Banken drohen wegen ihrer Geschäfte mit Briefkastenfirmen in Steueroasen rechtliche Schritte. „Niemand wird sich dem nationalen Recht und auch den deutschen Fahndungsbehörden dauerhaft entziehen können“, sagte Bundesjustizminister Heiko Maas (SPD) am Dienstag in Berlin. „Wer sich da etwas zuschulden hat kommen lassen, der wird sich vor einem deutschen Gericht verantworten müssen.“
Die Finanzaufsichtsbehörde Bafin soll nach Informationen aus Finanzkreisen einzelnen Banken bereits Fragen zu ihren Offshore-Geschäften gestellt haben. Weitere Untersuchungen seien möglich. Eine Behördensprecherin hielt sich zu dem Thema aber bedeckt. Der Deutsche Bankenverband räumte ein, dass auch deutsche Institute an der Gründung illegaler Briefkastenfirmen beteiligt gewesen sein könnten. Angesichts der angekündigten Prüfung durch die Bafin zeigte sich Verbands-Hauptgeschäftsführer Michael Kemmer aber gelassen. Die Banken müssten dafür sorgen, dass sie wüssten, wer hinter solchen Gesellschaften steckt. Wenn sie das gegenüber der Bankenaufsicht nachweisen könnten, gebe es keine Probleme, sagte Kemmer dem rbb-Inforadio am Dienstag.

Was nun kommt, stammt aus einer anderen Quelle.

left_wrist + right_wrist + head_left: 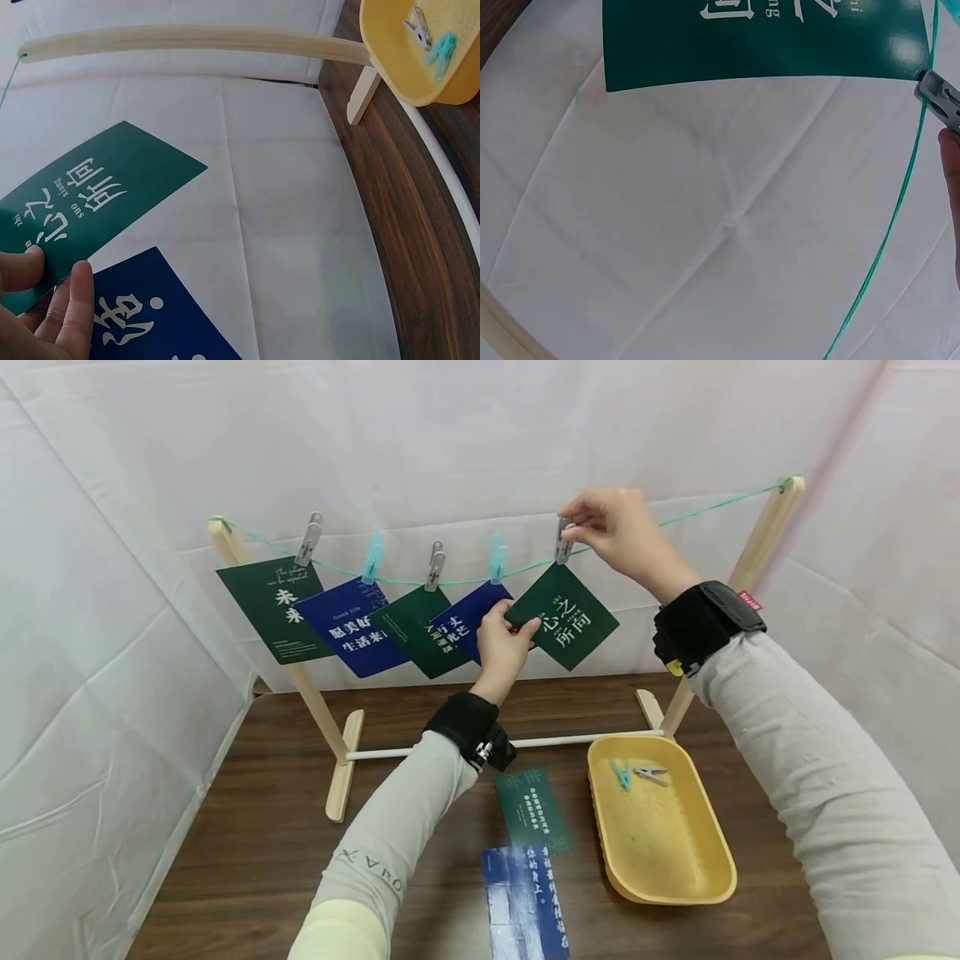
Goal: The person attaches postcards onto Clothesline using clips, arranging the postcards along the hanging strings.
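Observation:
A dark green card [576,625] with white characters hangs by its top corner at the string [705,512]. My left hand [504,647] pinches that card's left corner between thumb and fingers, in front of a blue card [472,610]. Up at the string, my right hand [622,531] pinches a grey clothespin [562,545] between thumb and fingers. In the right wrist view the tip of this clothespin [934,91] sits over the string and the card's corner. Fingers of the left hand [56,311] show at the green card's edge in the left wrist view.
Left along the string, grey and light blue clothespins hold several green and blue cards [360,627]. A wooden stand [765,539] carries the string. On the brown table lie a green card [532,810], a blue card [521,902] and a yellow basket [660,893] with two clothespins.

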### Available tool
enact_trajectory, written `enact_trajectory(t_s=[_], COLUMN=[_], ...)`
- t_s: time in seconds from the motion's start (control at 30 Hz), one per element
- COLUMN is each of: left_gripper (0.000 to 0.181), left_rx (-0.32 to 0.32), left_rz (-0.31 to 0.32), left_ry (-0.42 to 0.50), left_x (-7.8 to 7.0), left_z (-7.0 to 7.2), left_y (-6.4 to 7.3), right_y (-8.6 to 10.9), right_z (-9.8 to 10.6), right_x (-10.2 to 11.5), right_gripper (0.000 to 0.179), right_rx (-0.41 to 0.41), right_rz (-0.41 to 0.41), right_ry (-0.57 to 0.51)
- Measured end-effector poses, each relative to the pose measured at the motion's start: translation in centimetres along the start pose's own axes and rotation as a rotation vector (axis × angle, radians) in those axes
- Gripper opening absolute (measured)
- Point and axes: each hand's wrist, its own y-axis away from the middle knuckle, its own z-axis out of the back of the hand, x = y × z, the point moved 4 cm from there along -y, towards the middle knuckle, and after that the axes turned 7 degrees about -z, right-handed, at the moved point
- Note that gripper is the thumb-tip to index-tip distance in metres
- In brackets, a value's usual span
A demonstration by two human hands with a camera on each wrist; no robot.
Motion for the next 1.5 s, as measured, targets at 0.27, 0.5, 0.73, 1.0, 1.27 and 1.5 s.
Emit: enact_trajectory(t_s=[0.27,0.5,0.73,1.0,1.27,1.5], left_gripper=[0.024,0.026,0.027,0.031,0.028,0.023], left_rx=[-0.007,-0.012,-0.018,0.009,0.082,0.145], left_rz=[-0.001,-0.001,-0.01,-0.039,-0.007,0.064], left_ry=[-0.006,-0.012,-0.016,0.032,0.234,0.313], left_x=[0.0,0.0,0.0,1.1,3.3,4.1], left_z=[0.0,-0.2,-0.4,-0.3,0.4,2.3], left_y=[-0.2,-0.1,-0.2,1.0,4.3,8.7], right_y=[0.0,0.1,0.3,0.4,0.8,1.2], right_z=[0.1,0.1,0.3,0.3,-0.2,-0.5], right_x=[-0.1,0.1,0.4,0.1,-0.3,-0.9], right_gripper=[0.023,0.024,0.027,0.034,0.038,0.047], right_rx=[0.036,0.068,0.097,0.118,0.136,0.146], right_rz=[-0.007,-0.028,-0.065,-0.08,-0.123,-0.147], right_ry=[-0.007,0.017,0.033,0.04,0.026,0.039])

Die Staatsanwaltschaft München I kündigte an, die Verwicklungen der Bayerischen Landesbank (BayernLB) in die Geschäfte zu prüfen. Es gehe darum herauszufinden, ob verfolgbare Straftaten vorliegen, sagte Oberstaatsanwalt Thomas Steinkraus-Koch am Dienstag. Erst wenn dem so sein sollte, würden Ermittlungen eingeleitet. Anzeigen seien nach den Berichten über die „Panama Papers“ bislang keine eingegangen.

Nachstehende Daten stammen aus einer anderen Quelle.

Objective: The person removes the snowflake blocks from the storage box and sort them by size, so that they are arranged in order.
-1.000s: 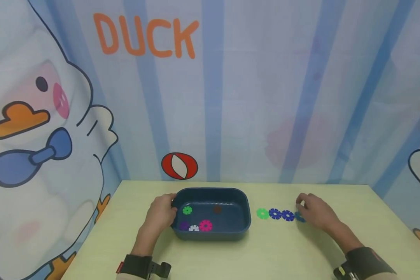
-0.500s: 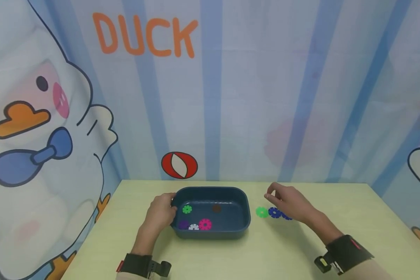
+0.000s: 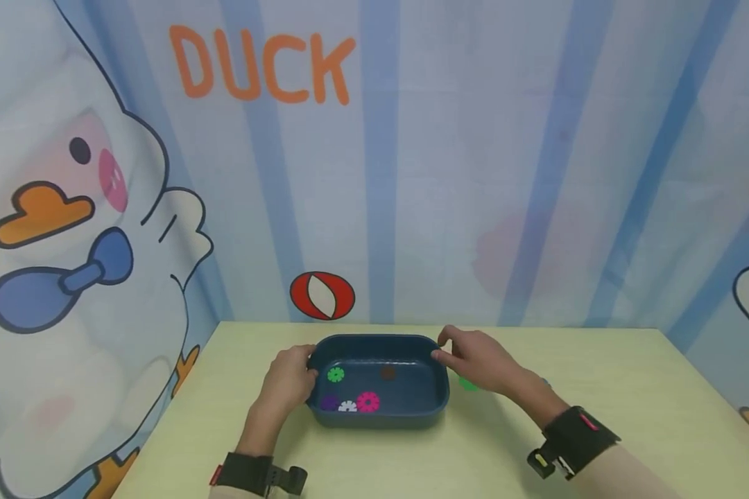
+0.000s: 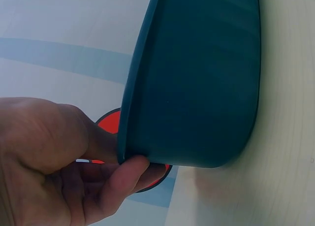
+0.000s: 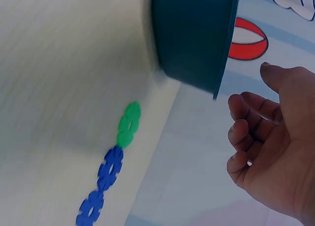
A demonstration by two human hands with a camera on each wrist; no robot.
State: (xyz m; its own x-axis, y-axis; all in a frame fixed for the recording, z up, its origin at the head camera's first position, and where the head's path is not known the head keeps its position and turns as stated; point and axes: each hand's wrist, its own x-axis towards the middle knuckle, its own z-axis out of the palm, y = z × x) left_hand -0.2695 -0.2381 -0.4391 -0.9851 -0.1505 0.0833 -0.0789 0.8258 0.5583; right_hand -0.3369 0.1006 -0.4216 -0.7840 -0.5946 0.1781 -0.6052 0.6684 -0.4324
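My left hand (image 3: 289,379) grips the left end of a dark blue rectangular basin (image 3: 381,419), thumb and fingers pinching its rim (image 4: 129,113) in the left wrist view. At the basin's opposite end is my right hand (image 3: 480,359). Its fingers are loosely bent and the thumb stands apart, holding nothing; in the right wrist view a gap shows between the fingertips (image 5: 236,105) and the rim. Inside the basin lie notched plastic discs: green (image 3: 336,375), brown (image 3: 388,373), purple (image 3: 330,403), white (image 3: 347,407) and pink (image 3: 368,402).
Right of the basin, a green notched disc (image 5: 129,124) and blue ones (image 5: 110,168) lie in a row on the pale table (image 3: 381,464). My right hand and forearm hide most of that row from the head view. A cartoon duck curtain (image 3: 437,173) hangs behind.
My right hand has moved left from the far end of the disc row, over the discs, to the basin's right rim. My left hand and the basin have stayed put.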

Nach den seit Sonntagabend bekannten Recherchen Dutzender Medien haben Banken eine Schlüsselrolle beim Vertrieb von Briefkastenfirmen gespielt, in denen Politiker, Prominente und Sportler Geld versteckt haben sollen. Die Recherchen basieren auf einem Datenleck bei der panamaischen Wirtschaftskanzlei Mossack Fonseca. Ob die damit bekanntgewordenen Geschäftstätigkeiten unrechtmäßig sind, ist bislang unklar.

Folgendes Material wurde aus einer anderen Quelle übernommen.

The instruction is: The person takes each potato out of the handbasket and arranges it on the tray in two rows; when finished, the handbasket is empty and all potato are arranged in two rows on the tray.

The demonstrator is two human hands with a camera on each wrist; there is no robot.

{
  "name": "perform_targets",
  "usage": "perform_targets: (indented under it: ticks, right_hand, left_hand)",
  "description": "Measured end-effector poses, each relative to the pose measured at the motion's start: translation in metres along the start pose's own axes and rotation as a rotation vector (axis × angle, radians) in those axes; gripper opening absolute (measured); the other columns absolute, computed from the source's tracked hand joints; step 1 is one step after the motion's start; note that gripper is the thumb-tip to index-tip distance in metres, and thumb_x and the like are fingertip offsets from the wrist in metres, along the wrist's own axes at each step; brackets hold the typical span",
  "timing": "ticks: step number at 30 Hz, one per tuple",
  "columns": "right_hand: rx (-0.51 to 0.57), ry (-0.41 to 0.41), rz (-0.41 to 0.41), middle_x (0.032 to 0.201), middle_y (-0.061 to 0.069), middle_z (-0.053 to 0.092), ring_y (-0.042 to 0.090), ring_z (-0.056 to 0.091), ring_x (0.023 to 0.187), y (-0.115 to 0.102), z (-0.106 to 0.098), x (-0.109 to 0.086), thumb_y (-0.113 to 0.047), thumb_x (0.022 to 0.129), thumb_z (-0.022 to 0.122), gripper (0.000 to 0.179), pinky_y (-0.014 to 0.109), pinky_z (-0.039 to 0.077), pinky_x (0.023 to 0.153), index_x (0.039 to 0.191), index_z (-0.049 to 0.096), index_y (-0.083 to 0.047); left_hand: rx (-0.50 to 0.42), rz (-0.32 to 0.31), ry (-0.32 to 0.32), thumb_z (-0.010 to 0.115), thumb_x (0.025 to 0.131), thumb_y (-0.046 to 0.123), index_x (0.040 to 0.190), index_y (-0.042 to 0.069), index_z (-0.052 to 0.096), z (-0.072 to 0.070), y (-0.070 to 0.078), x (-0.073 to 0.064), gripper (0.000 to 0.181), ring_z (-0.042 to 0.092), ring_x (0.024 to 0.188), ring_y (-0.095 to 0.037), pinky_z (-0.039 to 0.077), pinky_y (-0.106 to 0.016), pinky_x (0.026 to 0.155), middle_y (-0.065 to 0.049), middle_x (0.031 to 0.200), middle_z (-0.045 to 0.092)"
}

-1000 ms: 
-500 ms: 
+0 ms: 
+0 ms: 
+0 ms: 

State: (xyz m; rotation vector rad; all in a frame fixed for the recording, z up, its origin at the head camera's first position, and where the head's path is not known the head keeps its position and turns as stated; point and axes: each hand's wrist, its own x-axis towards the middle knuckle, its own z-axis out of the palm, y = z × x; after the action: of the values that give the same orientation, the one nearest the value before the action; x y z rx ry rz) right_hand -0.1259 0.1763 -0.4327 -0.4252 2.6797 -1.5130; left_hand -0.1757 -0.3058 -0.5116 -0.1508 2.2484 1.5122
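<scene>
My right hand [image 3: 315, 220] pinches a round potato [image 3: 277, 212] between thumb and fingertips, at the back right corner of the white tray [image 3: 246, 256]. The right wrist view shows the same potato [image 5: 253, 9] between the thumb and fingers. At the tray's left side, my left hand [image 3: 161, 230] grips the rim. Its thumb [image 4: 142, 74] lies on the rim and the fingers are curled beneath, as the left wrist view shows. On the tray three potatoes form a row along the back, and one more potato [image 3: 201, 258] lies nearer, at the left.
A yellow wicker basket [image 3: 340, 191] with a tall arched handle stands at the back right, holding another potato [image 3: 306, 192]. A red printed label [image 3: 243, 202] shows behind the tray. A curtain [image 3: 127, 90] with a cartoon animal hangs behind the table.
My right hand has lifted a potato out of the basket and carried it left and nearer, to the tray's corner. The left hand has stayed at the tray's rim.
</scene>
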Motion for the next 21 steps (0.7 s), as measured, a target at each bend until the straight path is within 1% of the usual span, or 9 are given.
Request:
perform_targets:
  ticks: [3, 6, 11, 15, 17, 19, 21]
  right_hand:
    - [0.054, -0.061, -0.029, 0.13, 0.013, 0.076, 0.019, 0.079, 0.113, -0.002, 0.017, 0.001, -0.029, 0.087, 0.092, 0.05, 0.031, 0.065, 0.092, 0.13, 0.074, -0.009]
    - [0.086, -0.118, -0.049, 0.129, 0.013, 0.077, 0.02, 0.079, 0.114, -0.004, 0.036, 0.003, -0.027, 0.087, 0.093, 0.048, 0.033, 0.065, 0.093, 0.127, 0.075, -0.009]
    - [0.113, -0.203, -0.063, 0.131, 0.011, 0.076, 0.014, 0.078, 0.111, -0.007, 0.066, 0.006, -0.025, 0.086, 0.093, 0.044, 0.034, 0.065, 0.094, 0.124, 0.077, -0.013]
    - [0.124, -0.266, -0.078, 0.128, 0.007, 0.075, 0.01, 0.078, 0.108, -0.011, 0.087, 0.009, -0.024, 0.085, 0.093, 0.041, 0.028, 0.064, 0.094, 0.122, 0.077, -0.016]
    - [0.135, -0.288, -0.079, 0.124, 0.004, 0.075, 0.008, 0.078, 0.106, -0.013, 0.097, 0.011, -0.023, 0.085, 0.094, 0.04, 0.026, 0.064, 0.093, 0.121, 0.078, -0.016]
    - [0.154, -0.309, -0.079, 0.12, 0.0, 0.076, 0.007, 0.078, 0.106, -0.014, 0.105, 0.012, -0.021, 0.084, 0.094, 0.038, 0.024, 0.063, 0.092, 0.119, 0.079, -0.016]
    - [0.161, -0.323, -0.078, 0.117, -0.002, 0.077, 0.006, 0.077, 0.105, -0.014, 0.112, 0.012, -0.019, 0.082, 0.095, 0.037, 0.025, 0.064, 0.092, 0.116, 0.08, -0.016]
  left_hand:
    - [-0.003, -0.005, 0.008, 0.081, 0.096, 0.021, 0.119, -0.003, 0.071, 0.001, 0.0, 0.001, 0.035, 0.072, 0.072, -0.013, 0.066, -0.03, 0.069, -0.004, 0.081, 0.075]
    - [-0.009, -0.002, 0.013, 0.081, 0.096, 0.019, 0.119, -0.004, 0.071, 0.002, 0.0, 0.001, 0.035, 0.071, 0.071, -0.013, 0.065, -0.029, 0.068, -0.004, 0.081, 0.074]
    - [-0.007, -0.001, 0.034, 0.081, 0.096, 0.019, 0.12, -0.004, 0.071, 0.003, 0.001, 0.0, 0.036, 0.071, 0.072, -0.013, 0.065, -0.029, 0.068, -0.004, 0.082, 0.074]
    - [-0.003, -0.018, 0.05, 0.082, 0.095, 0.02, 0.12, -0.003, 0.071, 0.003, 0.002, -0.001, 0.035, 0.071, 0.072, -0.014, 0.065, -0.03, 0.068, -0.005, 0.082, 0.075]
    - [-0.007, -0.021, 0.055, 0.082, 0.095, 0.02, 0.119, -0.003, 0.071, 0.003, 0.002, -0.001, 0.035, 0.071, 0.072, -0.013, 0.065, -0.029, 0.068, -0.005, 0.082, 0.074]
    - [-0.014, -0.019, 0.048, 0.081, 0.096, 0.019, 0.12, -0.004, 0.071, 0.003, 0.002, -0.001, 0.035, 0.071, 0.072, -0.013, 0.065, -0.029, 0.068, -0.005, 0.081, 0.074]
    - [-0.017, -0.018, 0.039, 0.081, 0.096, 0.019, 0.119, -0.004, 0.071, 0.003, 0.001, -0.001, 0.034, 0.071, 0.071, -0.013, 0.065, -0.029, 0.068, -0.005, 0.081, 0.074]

Laut „Süddeutscher Zeitung“ ("SZ") haben mindestens 28 deutsche Banken in den vergangenen Jahren die Dienste dieser Kanzlei genutzt. Insgesamt hätten allein die deutschen Banken bei dem Offshore-Dienstleister mehr als 1200 Briefkastenfirmen gegründet oder diese für ihre Kunden verwaltet. Weltweit sollen gut 500 Banken den Dokumenten zufolge in den vergangenen Jahren mithilfe der Kanzlei mehr als 15.600 Briefkastenfirmen an ihre Kunden vermittelt haben.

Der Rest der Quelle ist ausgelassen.